Hormone Targets, Institut National de la Santé et de la Recherche Médicale Unité 584 (N.B., P.I-B., P.A.K.), Faculté de Médecine Necker-Enfants Malades, 75015 Paris, France; and Groupe d’Etude de la Reproduction chez le Mâle-Institut National de la Santé et de la Recherche Médicale Unité 435 (N.M., C.P., H.K., A.M.T., B.J.), Université de Rennes 1, 35042 Rennes Cedex, Bretagne, France

Address all correspondence and requests for reprints to: Dr. Nadine Binart, Hormone Targets, Institut National de la Santé et de la Recherche Médicale Unité 584, Faculté de Médecine Necker-Enfants Malades, 156 rue de Vaugirard, 75015 Paris, France. E-mail: binart{at}necker.fr.

Abstract

Mice with a targeted disruption of the prolactin (PRL) receptor gene were used to study the physiological role of PRL in the control of the male reproductive function.
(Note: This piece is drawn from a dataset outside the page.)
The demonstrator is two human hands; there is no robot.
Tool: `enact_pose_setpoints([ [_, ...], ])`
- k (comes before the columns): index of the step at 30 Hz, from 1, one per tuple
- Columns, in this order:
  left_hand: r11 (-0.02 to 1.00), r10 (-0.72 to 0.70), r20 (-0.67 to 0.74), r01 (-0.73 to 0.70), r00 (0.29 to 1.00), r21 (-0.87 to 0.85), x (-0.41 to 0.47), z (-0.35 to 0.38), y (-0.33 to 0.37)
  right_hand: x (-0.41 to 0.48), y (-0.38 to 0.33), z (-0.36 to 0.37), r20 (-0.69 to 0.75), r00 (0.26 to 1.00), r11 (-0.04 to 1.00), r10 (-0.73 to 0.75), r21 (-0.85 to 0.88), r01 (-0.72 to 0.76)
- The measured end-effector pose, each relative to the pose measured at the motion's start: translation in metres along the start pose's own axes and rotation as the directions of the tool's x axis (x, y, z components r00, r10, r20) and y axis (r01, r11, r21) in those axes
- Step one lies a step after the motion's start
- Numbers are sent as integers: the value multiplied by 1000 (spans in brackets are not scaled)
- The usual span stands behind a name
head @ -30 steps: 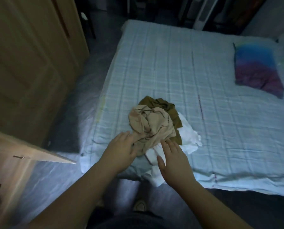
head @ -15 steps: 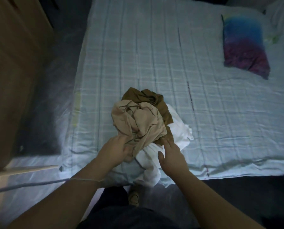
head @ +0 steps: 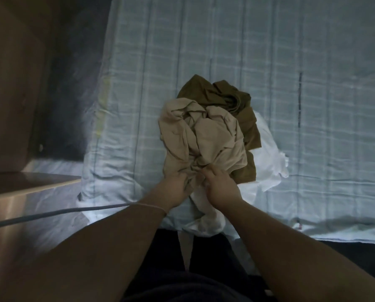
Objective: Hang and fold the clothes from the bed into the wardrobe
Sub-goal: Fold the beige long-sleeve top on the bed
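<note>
Two bare hands take hold of the top garment in a small heap of clothes on a bed.

The fingers [head: 184, 177] of the left hand [head: 177, 183] and those of the right hand [head: 221, 185] are curled into the near edge of a crumpled beige garment [head: 204, 131], gripping bunched cloth, and the two hands sit side by side, almost touching. The beige garment lies on top of the heap. An olive-brown garment [head: 221, 92] sits behind and partly under it. A white garment [head: 267, 162] spreads beneath both and spills over the near edge of the pale checked bed [head: 313, 105]. A wooden wardrobe panel [head: 12, 83] stands to the left, its inside out of view. The task looks barely begun: all three pieces lie crumpled on the bed, none folded or hung.
</note>
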State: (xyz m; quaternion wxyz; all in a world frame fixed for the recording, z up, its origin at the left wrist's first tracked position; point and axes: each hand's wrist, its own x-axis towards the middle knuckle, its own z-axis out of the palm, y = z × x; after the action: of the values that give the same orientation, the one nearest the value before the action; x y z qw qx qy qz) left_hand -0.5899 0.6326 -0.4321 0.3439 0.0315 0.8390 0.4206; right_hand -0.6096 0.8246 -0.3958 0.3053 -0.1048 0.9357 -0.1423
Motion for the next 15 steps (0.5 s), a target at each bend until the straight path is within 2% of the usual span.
enact_pose_setpoints([
  [1,997,-36,-16,37,999,68,4,7,-2,7,6,3,12,1000,999,-13,-38,14],
  [4,983,-138,-5,138,990,125,19,31,-9,23,28,1,30,1000,987,3,-158,2],
  [6,968,-149,-83,163,985,191,25,38,1,30,46,-7,17,1000,972,7,-233,-3],
  [10,910,-182,-252,260,950,323,22,58,33,31,88,-28,10,984,953,-175,-248,172],
  [12,929,-147,-309,238,940,282,17,66,52,18,105,-40,-28,959,940,-283,-207,271],
  [15,978,-97,-419,165,903,129,1,72,82,-12,122,-62,-144,898,909,-416,-79,409],
])
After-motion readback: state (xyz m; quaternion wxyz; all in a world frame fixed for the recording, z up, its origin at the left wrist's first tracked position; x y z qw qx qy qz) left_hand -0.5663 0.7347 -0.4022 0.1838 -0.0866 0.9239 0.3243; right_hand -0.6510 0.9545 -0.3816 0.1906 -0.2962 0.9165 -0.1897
Fertility parameters as well as body and reproductive organ weights (epididymis and testes) were unaffected in PRL receptor knockout mice. Testicular histology and sperm reserves were also normal. Compared with wild-type animals, knockout mice had no significant difference in basal plasma LH, FSH, and testosterone levels, and the weight of seminal vesicles and prostate was unaffected. Moreover, no alteration was detected in human chorionic gonadotropin-induced testosterone levels. It is concluded that the absence of PRL signaling is not detrimental to male testicular function and to fertility in the mouse.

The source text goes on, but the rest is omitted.